The example inventory is for the simple case where you are running ansible on the same host that you want to deploy reductionist on. ansible_connection=local is used to force use of a local shell rather than SSH for simplicity.

If you're using multiple hosts then you shouldn't use ansible_connection=local for any remote hosts. If the hostnames are not resolvable you can set ansible_host= for them in the inventory.
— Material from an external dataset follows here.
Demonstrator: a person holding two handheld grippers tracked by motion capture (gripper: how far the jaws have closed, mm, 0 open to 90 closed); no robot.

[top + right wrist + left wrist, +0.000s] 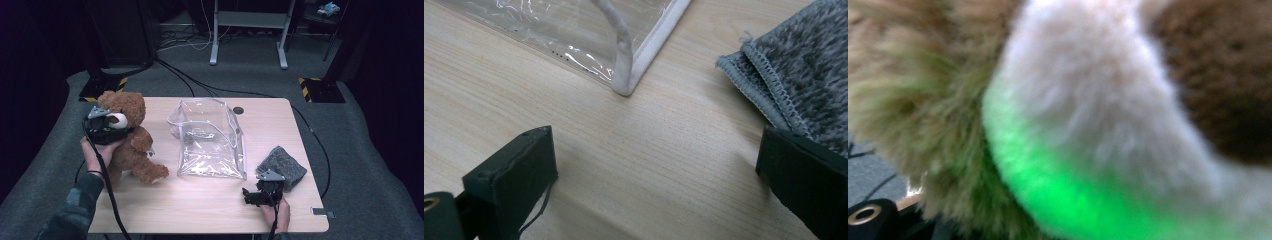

You'd need to specify each host on its own line in order to do that, rather than using the active[2:3] shorthand.

valeriupredoi commented 5 months ago

Hi @markgoddard many thanks for the pointers :beer: I am hitting an issue I can not shake off neither with a new inventory nor with the original inventory file:

[vpredoi@activeh ~]$ ansible-playbook -i reductionist-rs/deployment/inventory reductionist-rs/deployment/site.yml -e 'ansible_python_interpreter=/usr/bin/python3' -vvv
ansible-playbook [core 2.15.10]
  config file = None
  configured module search path = ['/home/vpredoi/.ansible/plugins/modules', '/usr/share/ansible/plugins/modules']
  ansible python module location = /home/vpredoi/.local/lib/python3.9/site-packages/ansible
  ansible collection location = /home/vpredoi/.ansible/collections:/usr/share/ansible/collections
  executable location = /home/vpredoi/.local/bin/ansible-playbook
  python version = 3.9.16 (main, May 29 2023, 00:00:00) [GCC 11.3.1 20221121 (Red Hat 11.3.1-4)] (/usr/bin/python3)
  jinja version = 3.1.3
  libyaml = True
No config file found; using defaults
host_list declined parsing /home/vpredoi/reductionist-rs/deployment/inventory as it did not pass its verify_file() method
script declined parsing /home/vpredoi/reductionist-rs/deployment/inventory as it did not pass its verify_file() method
auto declined parsing /home/vpredoi/reductionist-rs/deployment/inventory as it did not pass its verify_file() method
[WARNING]: Invalid characters were found in group names but not replaced, use -vvvv to see details
Parsed /home/vpredoi/reductionist-rs/deployment/inventory inventory source with ini plugin
ERROR! couldn't resolve module/action 'community.docker.docker_container'. This often indicates a misspelling, missing collection, or incorrect module path.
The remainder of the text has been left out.